__YOUR ASSIGNMENT__:
Return the listing in full and exactly, but without a single picture.

__INFORMATION SHOWN__:

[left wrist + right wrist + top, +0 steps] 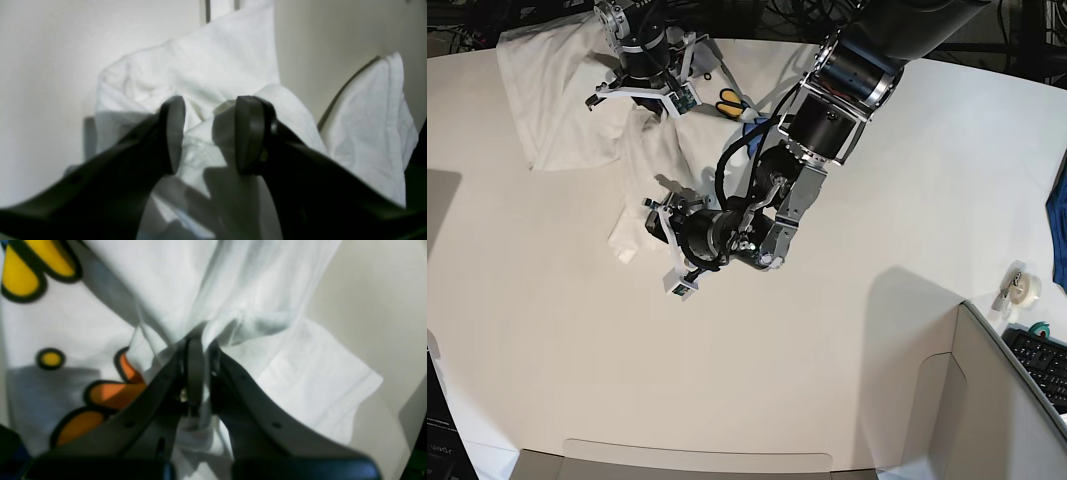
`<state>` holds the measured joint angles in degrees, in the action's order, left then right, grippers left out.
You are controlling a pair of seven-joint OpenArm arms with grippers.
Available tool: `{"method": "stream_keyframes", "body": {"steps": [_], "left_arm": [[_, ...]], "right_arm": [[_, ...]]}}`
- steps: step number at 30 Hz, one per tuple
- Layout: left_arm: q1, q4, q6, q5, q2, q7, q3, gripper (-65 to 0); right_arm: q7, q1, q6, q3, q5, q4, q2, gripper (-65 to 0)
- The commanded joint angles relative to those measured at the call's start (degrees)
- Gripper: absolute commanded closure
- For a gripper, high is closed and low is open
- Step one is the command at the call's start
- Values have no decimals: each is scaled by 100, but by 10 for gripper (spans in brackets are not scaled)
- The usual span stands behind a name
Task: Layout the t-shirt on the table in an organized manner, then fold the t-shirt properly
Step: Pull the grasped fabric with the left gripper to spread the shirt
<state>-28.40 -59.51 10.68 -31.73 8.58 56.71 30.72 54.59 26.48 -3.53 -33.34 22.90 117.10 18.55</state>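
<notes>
White shirt (567,90) lies crumpled on the far surface (577,380), print mostly hidden by arms; right fingers (200,353) pinch its cloth; left fingers (208,133) gape, empty, above a fold.

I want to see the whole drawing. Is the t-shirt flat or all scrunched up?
Scrunched. The t-shirt lies bunched and creased on the table, and the right gripper pinches a fold, hiding most of the print.

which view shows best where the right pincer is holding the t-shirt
The right wrist view: the right pincer is shut on a bunched fold of the t-shirt, beside the orange print. The base view shows that pincer only small, from above. The left wrist view shows just plain white cloth past the open left pincer.
</notes>
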Motion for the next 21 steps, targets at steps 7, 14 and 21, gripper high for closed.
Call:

__EXERCISE OUTPUT__:
[left wrist + right wrist + top, +0 steps] 
`<state>` holds the measured joint angles in degrees, in the action's order, left then right, grippers left out.
You are controlling a pair of seven-joint OpenArm arms with grippers.
Available tool: `{"method": "stream_keyframes", "body": {"steps": [_], "left_arm": [[_, ...]], "right_arm": [[_, ...]]}}`
- steps: step number at 30 Hz, one per tuple
- Layout: left_arm: q1, q4, q6, q5, q2, q7, q3, gripper (-65 to 0); right_arm: q7, q1, q6, q3, q5, q4, q2, gripper (-65 to 0)
- The commanded joint angles relative to those measured at the call's start (degrees)
- Gripper: absolute commanded closure
- For a gripper, high is closed and low is open
- Step one is the command at the call's start
- Values have no decimals: each is scaled by 100, but by 10 for gripper (spans in brackets are not scaled)
- The usual span stands behind a name
Task: Layout the t-shirt on the table in an organized manner, then fold the t-shirt properly
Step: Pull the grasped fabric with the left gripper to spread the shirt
<state>-28.40 -59.51 10.68 -31.73 8.58 56.71 30.72 54.59 26.48 -3.53 -33.34 22.90 117.10 18.55</state>
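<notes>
White shirt (567,90) lies crumpled on the far surface (577,380), print mostly hidden by arms; right fingers (200,353) pinch its cloth; left fingers (208,133) gape, empty, above a fold.

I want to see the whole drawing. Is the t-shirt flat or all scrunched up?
Scrunched. The t-shirt lies bunched and creased on the table, and the right gripper pinches a fold, hiding most of the print.

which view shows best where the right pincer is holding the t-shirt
The right wrist view: the right pincer is shut on a bunched fold of the t-shirt, beside the orange print. The base view shows that pincer only small, from above. The left wrist view shows just plain white cloth past the open left pincer.
</notes>
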Motion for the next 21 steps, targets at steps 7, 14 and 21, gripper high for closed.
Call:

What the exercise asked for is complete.